Mount Diablo State Park

1300 North Gate Road, Walnut Creek

Hours: 8 a.m. to sunset

Fees: $10 per vehicle per day

Dogs allowed: Yes, dogs are allowed on paved roads, in campgrounds, and in the developed areas of the park. However, they aren’t permitted on trails, fire roads, or inside buildings.

Situated in the East Bay Area, Mount Diablo State Park is a local favorite and a hidden gem for out-of-towners. From hiking and biking to horseback riding and camping, this state park has it all. Plus, Mount Diablo is located just miles from a plethora of quaint suburbs and shopping districts, should you wish to escape the natural world for a bit. But with so much to see here—including cougars, coyotes, skunks, badgers, black-tailed deer, and bats—you’ll likely never want to leave. 

Spend the day trekking up to the summit to take in the incredible vistas and have a picnic before heading back to check out Rock City off South Gate Road. Even if you take it easy with a short hike, it’s nearly impossible not to fall for the sites at this park.
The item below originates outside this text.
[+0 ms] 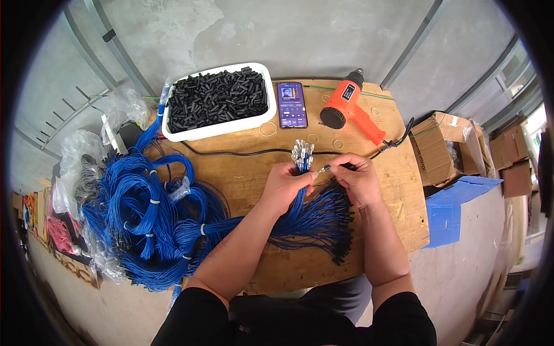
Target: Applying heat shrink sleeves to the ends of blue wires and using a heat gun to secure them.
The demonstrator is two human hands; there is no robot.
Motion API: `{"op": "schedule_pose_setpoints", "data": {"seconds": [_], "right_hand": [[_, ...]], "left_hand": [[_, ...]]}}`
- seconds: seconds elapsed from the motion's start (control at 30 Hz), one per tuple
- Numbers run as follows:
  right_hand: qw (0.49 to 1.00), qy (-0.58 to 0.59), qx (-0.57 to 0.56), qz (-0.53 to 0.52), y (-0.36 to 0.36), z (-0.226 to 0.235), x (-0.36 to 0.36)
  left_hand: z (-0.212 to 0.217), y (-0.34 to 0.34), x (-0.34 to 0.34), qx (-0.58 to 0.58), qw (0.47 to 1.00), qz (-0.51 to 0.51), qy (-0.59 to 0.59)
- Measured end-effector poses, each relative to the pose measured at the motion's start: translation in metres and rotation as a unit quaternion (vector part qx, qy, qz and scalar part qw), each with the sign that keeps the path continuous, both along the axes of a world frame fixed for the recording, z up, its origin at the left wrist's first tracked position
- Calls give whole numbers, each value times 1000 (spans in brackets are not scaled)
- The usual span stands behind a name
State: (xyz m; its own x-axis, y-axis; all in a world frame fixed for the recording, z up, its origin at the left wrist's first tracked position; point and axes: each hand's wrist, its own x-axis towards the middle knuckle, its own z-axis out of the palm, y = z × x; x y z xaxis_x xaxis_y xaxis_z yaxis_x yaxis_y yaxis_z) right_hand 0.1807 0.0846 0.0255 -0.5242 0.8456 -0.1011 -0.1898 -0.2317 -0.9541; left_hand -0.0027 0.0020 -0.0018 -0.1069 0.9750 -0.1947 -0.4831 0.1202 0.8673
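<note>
We hold a bundle of blue wires (300,193) upright in our left hand (284,185), fingers wrapped tight around it just below the metal terminals (302,154) that stick up out of the fist. Our right hand (356,177) sits just beside the left, to its right, pinching a small black sleeve (344,166) with a single wire end (322,169) between thumb and fingertips; that end reaches across toward the bundle at the height of the left thumb. Both hands are closed, neither is spread.

Below our hands the wires of the bundle fan out over the wooden table (381,121) and run down toward us, between our two forearms, ending in a row of black-sleeved tips (344,230) under the right wrist. The other way they trail off to our left into a big heap of coiled blue wire (147,222), tied in hanks with white bands, which lies well apart from the hands at the left edge of the table.

Beyond our hands, across a black cable (231,153) that crosses the table, stands a white tray (213,130) full of short black tube pieces (216,98). Just to its right lies a phone (291,104) with a lit screen, and right of that an orange heat gun (349,106) rests on its side. A few rubber bands (268,128) lie loose on the wood near them. Cardboard boxes (438,147) stand off the right end of the table.
</note>
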Motion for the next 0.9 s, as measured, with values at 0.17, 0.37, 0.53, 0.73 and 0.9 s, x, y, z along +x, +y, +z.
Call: {"op": "schedule_pose_setpoints", "data": {"seconds": [0.17,0.37,0.53,0.73,0.9], "right_hand": [[1000,-5,8,-1,0,1,1],[1000,-18,19,0,-1,2,0],[999,-36,24,-5,-1,4,0],[999,-4,-11,-32,2,3,1],[993,58,-101,12,7,10,4]], "left_hand": [[2,0,2,8,1000,5,2],[2,0,2,6,1000,6,9],[5,0,4,17,1000,3,13],[2,0,2,22,1000,10,18],[0,0,2,25,999,15,26]]}}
Mount San Jacinto State Park

25905 Highway 243, Idyllwild

Hours: 8 a.m. to 8 p.m.

Fees: Day-use permits are free of charge; day-use campsites are $10; tent campsites are available for $25 per night; wilderness camping permits are available for $5 per person.

Dogs allowed: Yes, dogs are allowed at the Idyllwild and Stone Creek campgrounds, but not in the wilderness.
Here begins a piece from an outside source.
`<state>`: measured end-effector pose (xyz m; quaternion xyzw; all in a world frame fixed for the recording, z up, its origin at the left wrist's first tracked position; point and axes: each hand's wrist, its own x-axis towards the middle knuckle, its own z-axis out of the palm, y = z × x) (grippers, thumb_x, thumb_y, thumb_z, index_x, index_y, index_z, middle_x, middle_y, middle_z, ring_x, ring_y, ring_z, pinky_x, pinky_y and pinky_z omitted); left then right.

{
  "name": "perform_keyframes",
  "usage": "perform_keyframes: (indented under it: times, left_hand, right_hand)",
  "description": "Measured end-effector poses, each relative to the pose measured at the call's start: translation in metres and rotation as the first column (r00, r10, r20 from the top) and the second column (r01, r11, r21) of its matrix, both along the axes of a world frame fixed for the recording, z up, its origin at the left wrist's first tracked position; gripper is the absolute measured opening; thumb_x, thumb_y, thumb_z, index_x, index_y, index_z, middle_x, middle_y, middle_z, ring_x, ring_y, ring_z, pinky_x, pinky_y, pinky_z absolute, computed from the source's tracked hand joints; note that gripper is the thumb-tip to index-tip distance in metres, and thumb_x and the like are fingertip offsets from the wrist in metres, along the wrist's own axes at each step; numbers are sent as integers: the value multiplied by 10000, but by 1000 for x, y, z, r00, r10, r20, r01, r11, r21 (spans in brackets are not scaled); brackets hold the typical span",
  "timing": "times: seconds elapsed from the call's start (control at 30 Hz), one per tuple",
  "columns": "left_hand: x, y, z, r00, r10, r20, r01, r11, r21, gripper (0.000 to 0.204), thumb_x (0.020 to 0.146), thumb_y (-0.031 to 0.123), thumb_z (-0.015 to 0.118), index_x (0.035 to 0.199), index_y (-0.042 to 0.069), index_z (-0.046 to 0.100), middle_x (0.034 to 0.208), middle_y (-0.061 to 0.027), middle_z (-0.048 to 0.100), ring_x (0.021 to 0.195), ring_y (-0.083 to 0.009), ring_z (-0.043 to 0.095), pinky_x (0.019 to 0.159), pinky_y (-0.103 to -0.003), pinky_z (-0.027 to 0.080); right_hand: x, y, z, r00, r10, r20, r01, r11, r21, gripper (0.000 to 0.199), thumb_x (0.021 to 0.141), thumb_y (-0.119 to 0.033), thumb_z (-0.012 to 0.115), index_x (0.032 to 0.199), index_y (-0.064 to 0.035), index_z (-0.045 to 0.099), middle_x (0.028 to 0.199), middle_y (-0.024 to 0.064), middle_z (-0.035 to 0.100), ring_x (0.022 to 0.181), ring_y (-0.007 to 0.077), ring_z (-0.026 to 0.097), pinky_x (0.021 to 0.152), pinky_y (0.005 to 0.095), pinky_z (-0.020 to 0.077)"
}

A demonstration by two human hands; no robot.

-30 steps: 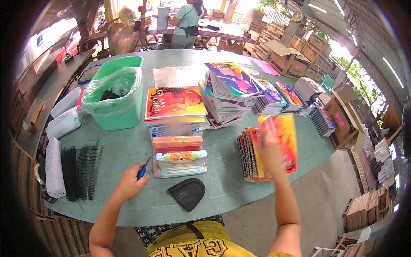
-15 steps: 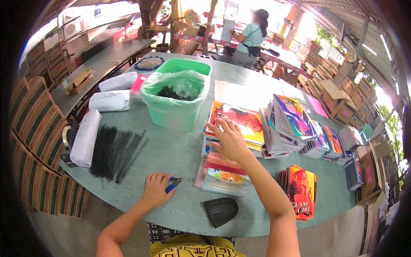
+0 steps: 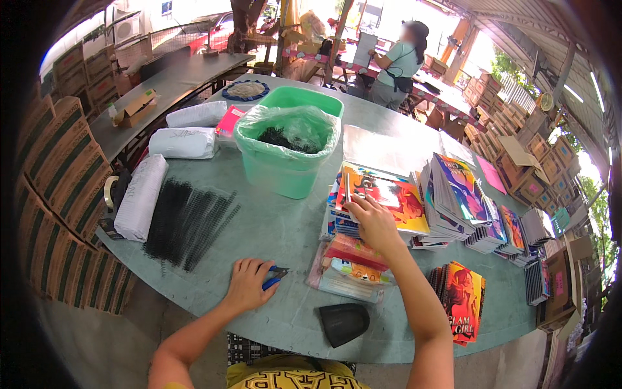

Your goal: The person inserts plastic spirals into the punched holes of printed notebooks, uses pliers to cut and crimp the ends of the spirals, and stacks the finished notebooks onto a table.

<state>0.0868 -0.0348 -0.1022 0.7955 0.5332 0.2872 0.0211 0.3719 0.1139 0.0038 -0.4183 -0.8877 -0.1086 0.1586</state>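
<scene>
My left hand (image 3: 249,285) rests on the table near its front edge, closed around blue-handled cutting pliers (image 3: 276,277) whose jaws point right. My right hand (image 3: 376,223) reaches to a stack of colourful notebooks, its fingers bent over the left edge of the top orange-and-red notebook (image 3: 405,204). That notebook sits slightly off the one beneath; the thumb is hidden. Just in front of the stack lie plastic-wrapped packs (image 3: 356,269). Left of the pliers is a spread of black spiral binding coils (image 3: 184,220). A few bound notebooks (image 3: 463,301) lie right of my right forearm.
A green bin (image 3: 285,172) lined with clear plastic holds black scraps. White wrapped rolls (image 3: 141,198) line the left side. A dark rounded block (image 3: 345,324) lies near the front edge. More notebook piles (image 3: 457,194) stand at right. A person (image 3: 398,68) stands beyond the table.
My right hand has moved from hovering spread over the stack to curling its fingers on the top notebook's edge. The left hand still holds the pliers. The view has shifted slightly left.
</scene>
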Motion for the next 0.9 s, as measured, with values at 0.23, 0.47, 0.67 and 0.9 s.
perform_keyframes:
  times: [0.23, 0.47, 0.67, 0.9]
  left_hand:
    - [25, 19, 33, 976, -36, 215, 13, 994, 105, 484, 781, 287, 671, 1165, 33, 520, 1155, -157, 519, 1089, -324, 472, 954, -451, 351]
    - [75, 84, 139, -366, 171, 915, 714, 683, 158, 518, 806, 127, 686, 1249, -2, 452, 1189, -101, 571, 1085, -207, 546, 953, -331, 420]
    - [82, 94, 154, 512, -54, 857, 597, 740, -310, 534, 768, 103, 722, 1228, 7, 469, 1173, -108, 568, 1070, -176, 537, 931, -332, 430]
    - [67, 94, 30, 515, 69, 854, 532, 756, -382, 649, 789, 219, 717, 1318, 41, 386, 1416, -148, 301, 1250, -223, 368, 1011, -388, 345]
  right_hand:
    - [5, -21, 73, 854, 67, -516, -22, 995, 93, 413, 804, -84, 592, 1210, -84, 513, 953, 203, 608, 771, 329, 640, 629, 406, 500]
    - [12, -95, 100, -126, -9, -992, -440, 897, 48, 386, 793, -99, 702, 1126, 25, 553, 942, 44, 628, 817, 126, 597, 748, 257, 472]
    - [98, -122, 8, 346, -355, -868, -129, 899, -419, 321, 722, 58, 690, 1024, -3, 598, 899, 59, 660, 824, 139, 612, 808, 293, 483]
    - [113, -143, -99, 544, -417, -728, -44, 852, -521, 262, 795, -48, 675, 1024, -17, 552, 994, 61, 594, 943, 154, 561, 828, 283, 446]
Mount San Jacinto State Park is located south of Big Bear and west of Joshua Tree National Park in Southern California. The park is nestled at a high elevation and is home to a variety of plant species, but with the altitude comes a short growing season. Due to the fragile nature of the environment, this park has begun using a wilderness permit system that limits the number of visitors at any given time. 

This unique destination consists of subalpine forests, streams, fields of wildflowers, and granite crags that will take your breath away as you explore the park’s 14,000 acres. Venture out on the hiking or equestrian trails; spend a few days connecting with nature in the untamed wilderness; enjoy a picnic overlooking the desert; and hop on the Palm Springs Aerial Tramway to get to know the landscape even better


California's Best Coastal State Parks

With a seemingly endless coastline, the Golden State has some of the best coastal state parks in the country. Featuring stunning vistas of the teal waters and sunny shorelines, these are the undeniably Californian parks you won’t want to miss.
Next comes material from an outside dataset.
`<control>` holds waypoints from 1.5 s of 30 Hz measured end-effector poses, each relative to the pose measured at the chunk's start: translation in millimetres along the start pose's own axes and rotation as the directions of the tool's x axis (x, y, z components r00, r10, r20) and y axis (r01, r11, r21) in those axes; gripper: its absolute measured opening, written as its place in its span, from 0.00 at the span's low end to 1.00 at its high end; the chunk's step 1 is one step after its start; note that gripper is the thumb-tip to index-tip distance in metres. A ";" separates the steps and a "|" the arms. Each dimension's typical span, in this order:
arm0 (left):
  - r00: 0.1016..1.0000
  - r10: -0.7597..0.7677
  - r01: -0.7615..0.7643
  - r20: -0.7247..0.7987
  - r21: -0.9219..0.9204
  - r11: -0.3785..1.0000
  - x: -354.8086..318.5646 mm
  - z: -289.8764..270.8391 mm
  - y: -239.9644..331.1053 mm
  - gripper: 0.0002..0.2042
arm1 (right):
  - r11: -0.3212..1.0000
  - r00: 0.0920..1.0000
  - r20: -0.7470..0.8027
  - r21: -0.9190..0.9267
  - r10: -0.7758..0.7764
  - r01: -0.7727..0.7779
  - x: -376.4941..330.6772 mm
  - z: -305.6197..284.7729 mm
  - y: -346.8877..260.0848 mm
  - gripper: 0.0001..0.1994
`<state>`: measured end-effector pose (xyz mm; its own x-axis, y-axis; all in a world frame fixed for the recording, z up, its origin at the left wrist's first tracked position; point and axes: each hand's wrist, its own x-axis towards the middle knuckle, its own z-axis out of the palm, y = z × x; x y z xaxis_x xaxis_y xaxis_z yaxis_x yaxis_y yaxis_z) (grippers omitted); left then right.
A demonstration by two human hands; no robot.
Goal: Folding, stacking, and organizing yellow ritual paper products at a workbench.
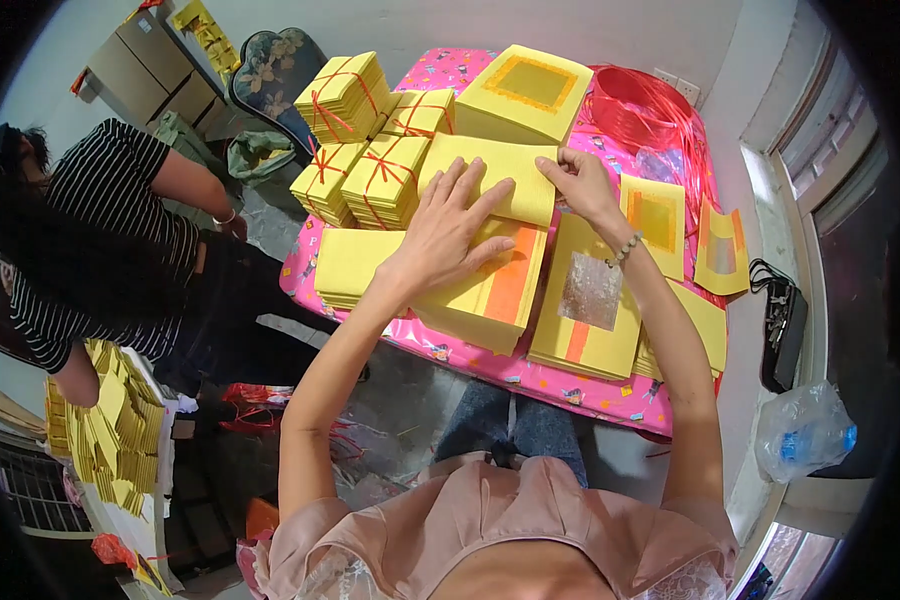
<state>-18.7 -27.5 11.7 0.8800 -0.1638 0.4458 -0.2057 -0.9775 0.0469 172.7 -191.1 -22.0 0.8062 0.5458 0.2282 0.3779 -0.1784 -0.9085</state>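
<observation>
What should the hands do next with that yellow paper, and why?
Probably fold the yellow sheet down flat. The left hand lies spread on the yellow paper stack, while the right hand pinches the sheet's far edge. Tied bundles wait behind.

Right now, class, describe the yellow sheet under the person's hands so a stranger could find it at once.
Start at the pink table, covered in yellow paper stacks. Near its middle, the left hand lies flat on a plain yellow sheet, the right hand pinching its far edge. Unlike neighbouring stacks, it has no red string, orange band or foil square.
</observation>
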 end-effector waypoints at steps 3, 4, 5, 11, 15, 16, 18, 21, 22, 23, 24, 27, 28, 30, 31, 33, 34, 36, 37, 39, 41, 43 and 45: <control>0.996 -0.021 0.030 0.090 -0.097 0.995 2.8 6.2 -9.9 0.34 | 0.964 0.999 -0.043 -0.265 0.008 -0.019 -6.4 -3.4 -16.8 0.16; 0.991 -0.028 0.042 0.132 -0.107 0.993 3.2 5.2 -11.5 0.35 | 0.965 0.999 -0.042 -0.263 0.006 -0.017 -8.6 -2.6 -21.8 0.16; 0.984 -0.032 0.053 0.175 -0.119 0.992 4.2 5.0 -11.9 0.35 | 0.924 0.983 -0.125 -0.375 -0.133 0.077 -11.3 -2.9 -24.9 0.15; 0.989 -0.008 0.030 0.149 -0.143 0.989 7.0 8.0 -13.4 0.36 | 0.771 0.904 -0.039 -0.538 -0.425 0.339 -2.9 2.0 -48.8 0.11; 0.989 -0.003 0.024 0.148 -0.141 0.990 6.6 9.5 -14.1 0.36 | 0.746 0.926 0.171 -0.552 -0.337 0.374 15.1 19.4 -47.4 0.13; 0.989 -0.003 0.024 0.146 -0.143 0.989 6.8 10.2 -14.1 0.36 | 0.746 0.926 0.172 -0.551 -0.337 0.374 19.6 23.0 -45.1 0.13; 0.989 -0.003 0.024 0.145 -0.143 0.989 7.1 11.5 -14.5 0.36 | 0.750 0.931 0.262 -0.553 -0.256 0.362 29.5 29.3 -39.5 0.15; 0.990 -0.004 0.025 0.144 -0.140 0.990 6.5 13.5 -14.1 0.36 | 0.792 0.921 0.320 -0.492 -0.222 0.362 39.3 32.2 -33.8 0.16; 0.989 -0.007 0.030 0.148 -0.149 0.988 6.4 14.2 -14.2 0.36 | 0.792 0.921 0.319 -0.492 -0.221 0.361 40.1 32.0 -31.5 0.16; 0.988 -0.013 0.037 0.153 -0.158 0.987 5.6 14.6 -14.2 0.36 | 0.788 0.915 0.328 -0.485 -0.236 0.378 40.2 32.6 -30.8 0.16; 0.988 -0.014 0.039 0.155 -0.158 0.987 4.7 15.1 -14.0 0.36 | 0.785 0.908 0.337 -0.478 -0.250 0.394 40.3 33.4 -30.0 0.16; 0.987 -0.023 0.045 0.161 -0.135 0.990 3.2 16.9 -11.9 0.36 | 0.794 0.913 0.309 -0.466 -0.266 0.389 39.7 34.9 -29.5 0.15; 0.987 -0.030 0.051 0.158 -0.134 0.990 3.3 17.7 -10.9 0.35 | 0.795 0.914 0.310 -0.467 -0.263 0.387 39.3 34.7 -29.6 0.15; 0.987 -0.038 0.059 0.158 -0.134 0.989 2.5 17.5 -9.9 0.35 | 0.812 0.922 0.302 -0.455 -0.244 0.364 38.2 34.4 -32.9 0.15; 0.987 -0.045 0.068 0.152 -0.148 0.987 1.5 17.3 -9.5 0.33 | 0.814 0.922 0.303 -0.455 -0.241 0.362 37.5 34.7 -34.0 0.15; 0.988 -0.048 0.073 0.147 -0.166 0.984 1.6 16.2 -8.9 0.31 | 0.796 0.919 0.332 -0.487 -0.210 0.358 38.3 33.5 -33.6 0.15; 0.989 -0.045 0.072 0.144 -0.188 0.979 1.5 15.6 -9.3 0.29 | 0.798 0.921 0.331 -0.488 -0.206 0.354 38.1 33.5 -32.8 0.15; 0.989 -0.039 0.070 0.143 -0.213 0.974 1.3 13.6 -12.3 0.27 | 0.805 0.918 0.336 -0.471 -0.213 0.359 38.7 34.2 -31.7 0.15; 0.987 -0.030 0.066 0.159 -0.228 0.971 0.9 12.6 -14.2 0.25 | 0.807 0.919 0.335 -0.472 -0.208 0.354 39.1 35.1 -31.0 0.15; 0.986 -0.014 0.058 0.166 -0.268 0.962 1.4 9.4 -16.0 0.24 | 0.807 0.920 0.326 -0.470 -0.219 0.358 40.0 35.1 -31.9 0.14; 0.982 -0.015 0.054 0.187 -0.205 0.977 0.0 7.9 -13.3 0.25 | 0.806 0.922 0.321 -0.475 -0.216 0.354 40.4 35.6 -31.2 0.14; 0.978 -0.016 0.046 0.206 -0.142 0.989 -0.9 6.6 -10.7 0.26 | 0.803 0.925 0.315 -0.482 -0.213 0.350 42.0 35.8 -30.0 0.14; 0.976 -0.048 0.071 0.213 -0.105 0.992 -2.5 4.7 -9.1 0.28 | 0.797 0.916 0.322 -0.473 -0.240 0.375 42.4 36.5 -28.3 0.14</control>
<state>-16.9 -18.8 6.0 0.9598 -0.1416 0.2425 -0.1862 -0.9673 0.1724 179.6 -133.0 0.7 0.5009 0.8063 0.3145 0.8193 -0.3246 -0.4727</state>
Julia Pfeiffer Burns State Park is most famous for its McWay Falls, which cascades over an 80-foot cliff into the Pacific Ocean.

Julia Pfeiffer Burns State Park 

52801 California State Route 1, Big Sur

Hours: 8 a.m. to sunset

Fees: Free

Dogs allowed: No

Julia Pfeiffer Burns State Park is one of the most popular coastal parks to photograph in California—and with a gorgeous 80-foot waterfall cascading into the Pacific Ocean, it’s easy to see why. Unlike most of the Golden State’s parks, this spot can make for a quick trip on your Big Sur weekend adventure, so there’s hardly any excuse not to stop by. 

Gaze at the tanoak trees, chaparral, and redwoods when you’re not captivated by the falls, and take a moment to breathe in the ocean breeze before carrying on with your Pacific Coast Highway road trip.

Mendocino Headlands State Park provides a unique blend of rugged coastline, easygoing trails, pristine beaches, and timeless history.

Mendocino Headlands State Park

Heeser Drive, Mendocino

Hours: Sunrise to sunset

Fees: Free

Dogs allowed: Yes

Tucked along the Pacific Coast, west of Mendocino National Forest, this state park is easily one of the most beautiful locales to spend a day. Featuring beaches with crashing waves, meandering pathways, spectacular views, and adrenaline-inducing cliffsides, Mendocino Headlands State Park has earned its reputation as the best state park in Northern California

Spend the afternoon learning about the town’s history, soaking in the sight of wildflowers, and searching for gray whales (or just relax on the sands for an incredible experience). Take it up a notch by surfing the waves at this underrated California surf spot or by going fishing—you really can’t go wrong.